• BRIEF
Return exactly those lines of the material that fall between the line with "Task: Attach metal" and the final line, both included.

• INFORMATION SHOWN
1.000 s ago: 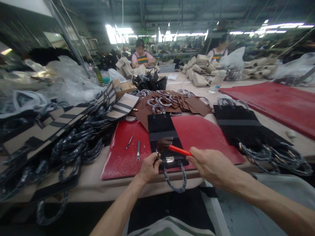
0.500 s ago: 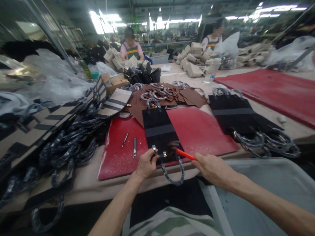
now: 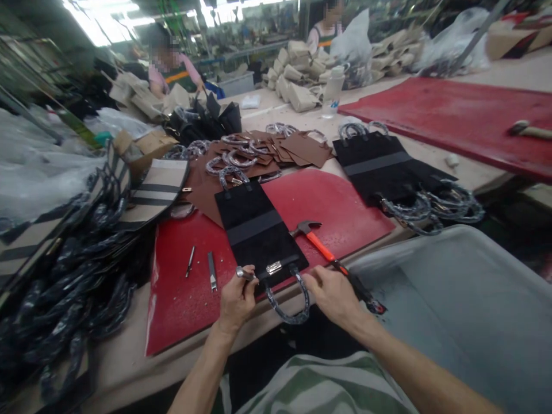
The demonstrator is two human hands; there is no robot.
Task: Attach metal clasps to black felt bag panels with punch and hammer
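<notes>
Felt, black and flat, is making up the bag piece (image 3: 254, 227) that is lying on the bumpy red mat (image 3: 345, 207) in front of me. A grey band is crossing its middle and a shiny metal clip (image 3: 273, 267) is sitting at its near edge. A round handle (image 3: 288, 302), wrapped in crinkly plastic, is hanging over the edge of the worktop (image 3: 129, 351). My left hand (image 3: 235, 299) is pinching a small silver metal punch (image 3: 242, 273) between its fingers, just beside the piece's near corner. My right hand (image 3: 330, 290) is resting at the other near corner, fingers curled on the felt. The hammer (image 3: 328, 253) with the orange handle is lying on the mat beside that hand.
</notes>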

• OUTPUT FOR THIS TASK
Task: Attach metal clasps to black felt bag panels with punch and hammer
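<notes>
Felt, black and flat, is making up the bag piece (image 3: 254, 227) that is lying on the bumpy red mat (image 3: 345, 207) in front of me. A grey band is crossing its middle and a shiny metal clip (image 3: 273, 267) is sitting at its near edge. A round handle (image 3: 288, 302), wrapped in crinkly plastic, is hanging over the edge of the worktop (image 3: 129, 351). My left hand (image 3: 235, 299) is pinching a small silver metal punch (image 3: 242, 273) between its fingers, just beside the piece's near corner. My right hand (image 3: 330, 290) is resting at the other near corner, fingers curled on the felt. The hammer (image 3: 328, 253) with the orange handle is lying on the mat beside that hand.
</notes>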

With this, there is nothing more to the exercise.